Gaylord is just the latest in a string of artists, including Lim and Jim Valentino, who’ve stumbled into this particular minefield. I know Tracy Yardley! has been shouldering the load turning out work for two Sonic books but I had thought Archie Comics had learned its lesson to stick with bona fide furry artists instead of steroid-and-spandex specialists. The art here isn’t bad, but it’s just wrong enough to throw off the story. Eye Score: 5.

HEART: I shouldn’t be surprised that in this story arc the male characters who have had their minds blown to date need less than a page to recover and then Bunnie gets an entire page of emotional collapse. Don’t get me wrong, it’s the highlight of the story as far as I’m concerned in a book where they usually dole out character development with an eyedropper.

Because that’s what’s happening here: comic book action is about doing, character development is about feeling, sometimes in the form of recitation of a back story and sometimes because of something happening to the character. Here it’s sort of a one-two rabbot punch, where Bunnie has her back story downloaded in one shot. She, and the rest of the alt-Sonic characters, should be glad that they don’t succumb to what was referred to in “Total Recall” as a schizoid embolism, though that may be what happened to Naugus and what caused him to abandon the story line.

Still, limiting an extravagant emotional response to the first female character to undergo the mind blow would seem to be a bit sexist were it not for the fact that, as I said earlier, the comic doesn’t often wander into emo territory, except for humor, snark and determination (for the heroes) and malicious humor and rage (for the villains). To what do we owe such a divergence here? The existence of an emotional support system.

I’ve complained before that this comic has really failed to depict the few married couples in this comic acting, well, married. This is a key exception: Bunnie gets her mind blown and Antoine, who’s been there and done that, being there for her.

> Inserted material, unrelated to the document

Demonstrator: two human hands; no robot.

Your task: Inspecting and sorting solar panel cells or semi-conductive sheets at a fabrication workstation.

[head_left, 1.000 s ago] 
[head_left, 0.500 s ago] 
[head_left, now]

This tracks well with the scenes back in S241’s “Unraveling” where both Sally’s parents and Sonic’s tell Naugus to take a hike rather than have him possess the men folk.

This is about as married as it gets in this comic; even when Antoine and Bunnie were on their honeymoon in the Trouble in Paradise arc (SU17-20), they didn’t act like it. Remember, this is an Archie comic and the characters are supposed to be “as chaste as ice, as pure as snow” (Hamlet, Act 3, Scene 1).

I’d like to think that Sally, Bunnie, Antoine, and Rotor, who are all SatAM veterans who don’t owe their existence to any Archie creative, will survive the impending reset. But if they don’t, let page [18] of this issue stand as mute testimony to what this comic could be in its better moments. Heart Score: 10.

 

 

FAN ART: Sonic art by Kobe, Cooper and Marshal, but the prize for Outside The Box Art goes to Marisol for her Antoine and Bunnie dolls.

OFF-PANEL: RHIP: rank has its privileges. Since the punchline doesn’t exactly mesh with the image, that’s about all I can say about this strip.

SONIC GRAMS: Trevor wants to know if Honey the Cat (an Xbox Live and Play Station Network fighter) will appear in the comic; being a Sega creation with no personality whatsoever I dare say she’d fit right in. He also wanted to know the basis for Nicole’s design; let’s cut through the PR gobbledygook that passes for an answer in the comic: props go to Renae de Liz who debuted her in “Stargazing” and who is now working on a crowdfunded graphic novel version of J. M. Barrie’s “Peter Pan” which from what she’s posted on Facebooks is going to be extraordinary. And he points out that some of the comic characters have been sporting Sonic Rider Extreme Gear, another sign of creeping Segaism afflicting the comic. Joey gives a shout out to lamar wells’s artwork, wants to work for the comic, and he gets stiffed when he asks for tips. I think that tells you something about the kind of bosses you’d be working for, Joey.